通过spark-submit提交的任务都需要指定Main类作为程序的入口,Main类执行结束即Spark任务终结。如果需要通过外部程序实时向Spark任务提交数据并获取结果又该如何呢?
思路很简单,让Spark任务的Main方法不终止,外部程序与Spark任务进行通信,交互数据。
通信方式很多,比如Socket,netty或者内置Tomcat,Jetty等,不过考虑编码的快捷,通过Akka是比较不错的选择。
开发分为2部分。1.编写Spark任务,该部分会提交到Spark集群中。2.外部调用代码,该部分模拟客户端代码。2者食用Akka Actor进行通信。
先看Spark任务部分
SparkConfig 定义SparkContext对象
import org.apache.spark.SparkConf
import org.apache.spark.SparkContext
import org.apache.spark.SparkConf
object SparkConfig {
val conf = new SparkConf().setAppName("testSpark")
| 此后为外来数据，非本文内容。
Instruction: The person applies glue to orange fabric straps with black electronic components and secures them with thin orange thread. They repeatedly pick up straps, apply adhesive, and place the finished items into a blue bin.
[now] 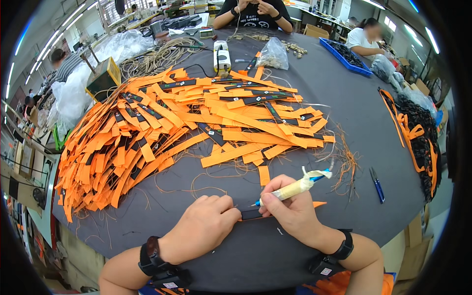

val sc = new SparkContext(conf)
}
DataService 作为调用Spark RDD操作的业务类。
import org.apache.spark.SparkConf
import org.apache.spark.SparkContext
import org.apache.spark.SparkConf
import com.sam.spark.demo.data.config.SparkConfig
import scala.collection.mutable.ArrayBuffer
class DataService {
def handler(list: ArrayBuffer[String]) : String = {
val array = SparkConfig.sc.parallelize(list).max()
array
}
}
Worker Akka的Actor对象,接收外部入参,调用DataService对象,并返回结果
import akka.actor.Actor
import org.slf4j.LoggerFactory
import com.sam.spark.demo.data.service.DataService
import com.sam.spark.demo.akka.msg.TextMessage
import java.util.UUID
import scala.collection.mutable.ArrayBuffer
class Worker extends Actor {
val dataService = new DataService()
def receive = {
case x: ArrayBuffer[String] => {
val tm = new TextMessage()
tm.msg = dataService.handler(x)
sender ! tm
}
}
}
TextMessage 作为返回的消息对象
class TextMessage extends Serializable {
var msg : String = null
}
AkkaConfig Actor配置类,创建Worker对象
import akka.actor.ActorSystem
import akka.actor.Props
import com.typesafe.config.ConfigFactory
object AkkaConfig {
val system = ActorSystem("ReactiveEnterprise",ConfigFactory.load().getConfig("serverSystem"))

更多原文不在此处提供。